上記第1実施形態では、第1流通部53および第2流通部54は、同一平面上に配置され、中心線Cに対して垂直に延びる形状である。これに対し、第1流通部53および第2流通部54は、中心線Cを含む断面視(図3参照)において、中心線Cに垂直な平面に対して傾斜する向きに延びる形状であってもよい。

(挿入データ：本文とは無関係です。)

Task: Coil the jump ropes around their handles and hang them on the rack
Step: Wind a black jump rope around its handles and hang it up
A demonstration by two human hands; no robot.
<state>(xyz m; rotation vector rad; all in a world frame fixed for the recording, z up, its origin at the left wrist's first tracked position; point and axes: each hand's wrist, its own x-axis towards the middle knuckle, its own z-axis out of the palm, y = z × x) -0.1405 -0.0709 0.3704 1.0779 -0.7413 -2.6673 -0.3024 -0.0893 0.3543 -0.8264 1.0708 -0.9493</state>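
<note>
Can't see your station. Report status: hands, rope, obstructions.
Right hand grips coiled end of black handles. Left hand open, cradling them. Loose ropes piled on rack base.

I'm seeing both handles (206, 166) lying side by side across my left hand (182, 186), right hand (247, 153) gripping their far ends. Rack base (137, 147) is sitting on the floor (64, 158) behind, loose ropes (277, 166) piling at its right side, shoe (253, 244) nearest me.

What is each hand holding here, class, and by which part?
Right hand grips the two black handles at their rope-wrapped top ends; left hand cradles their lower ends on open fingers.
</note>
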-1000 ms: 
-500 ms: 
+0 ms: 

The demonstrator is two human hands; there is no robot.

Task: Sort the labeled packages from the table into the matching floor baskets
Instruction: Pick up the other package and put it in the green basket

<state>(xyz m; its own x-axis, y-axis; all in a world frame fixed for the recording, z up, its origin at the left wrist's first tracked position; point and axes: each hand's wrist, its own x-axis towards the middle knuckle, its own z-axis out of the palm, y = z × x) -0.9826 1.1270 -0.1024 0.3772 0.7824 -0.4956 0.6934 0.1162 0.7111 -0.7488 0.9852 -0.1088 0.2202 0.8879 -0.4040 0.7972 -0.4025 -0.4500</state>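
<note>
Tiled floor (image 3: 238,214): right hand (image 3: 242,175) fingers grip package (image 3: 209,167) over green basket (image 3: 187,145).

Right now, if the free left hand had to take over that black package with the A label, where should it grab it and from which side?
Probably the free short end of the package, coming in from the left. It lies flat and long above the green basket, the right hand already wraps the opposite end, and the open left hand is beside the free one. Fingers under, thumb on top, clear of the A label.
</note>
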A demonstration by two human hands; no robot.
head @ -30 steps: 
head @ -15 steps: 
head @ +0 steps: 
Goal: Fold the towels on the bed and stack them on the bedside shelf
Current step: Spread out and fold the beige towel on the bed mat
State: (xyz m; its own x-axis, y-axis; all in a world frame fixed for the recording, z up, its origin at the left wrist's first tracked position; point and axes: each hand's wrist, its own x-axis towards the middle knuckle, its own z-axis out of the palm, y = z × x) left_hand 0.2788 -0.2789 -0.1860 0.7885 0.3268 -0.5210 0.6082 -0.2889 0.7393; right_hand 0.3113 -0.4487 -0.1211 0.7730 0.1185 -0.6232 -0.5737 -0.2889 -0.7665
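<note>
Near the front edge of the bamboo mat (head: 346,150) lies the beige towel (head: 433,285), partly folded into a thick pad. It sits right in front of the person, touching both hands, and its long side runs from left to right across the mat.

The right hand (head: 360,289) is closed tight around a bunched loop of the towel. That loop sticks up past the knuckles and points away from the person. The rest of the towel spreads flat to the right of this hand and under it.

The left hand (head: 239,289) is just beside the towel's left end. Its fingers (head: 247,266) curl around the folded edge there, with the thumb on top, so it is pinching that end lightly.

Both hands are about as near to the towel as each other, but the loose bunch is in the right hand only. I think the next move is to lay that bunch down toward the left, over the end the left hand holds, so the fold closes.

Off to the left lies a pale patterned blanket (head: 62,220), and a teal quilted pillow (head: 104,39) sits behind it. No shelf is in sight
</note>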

上記第1実施形態では、噴孔部材50に形成される噴孔51の数は1つである。これに対し、複数の噴孔51を噴孔部材50に形成してもよい。例えば、複数の噴孔を1つの合流部55から分岐させ、合流部55内の尿素水が複数の噴孔へ分配されるように構成すればよい。
上記各実施形態では、第1貫通穴43(第1流路部)と第2貫通穴44(第2流路部)とが直接連通せずに分離しているが、これらの貫通穴43、44はプレート部材40で連通していてもよい。例えば、第1貫通穴43の第1通路43bの一端と、第2貫通穴44の第2通路44bの一端とが連通していてもよい。
上記第1実施形態では、ボデー31と噴孔部材50との間に隣接して配置されたプレート部材40に、第1貫通穴43(第1流路部)および第2貫通穴44(第2流路部)が形成されている。これに対し、プレート部材40を廃止して、ボデー31または噴孔部材50に貫通穴43、44が形成されていてもよい。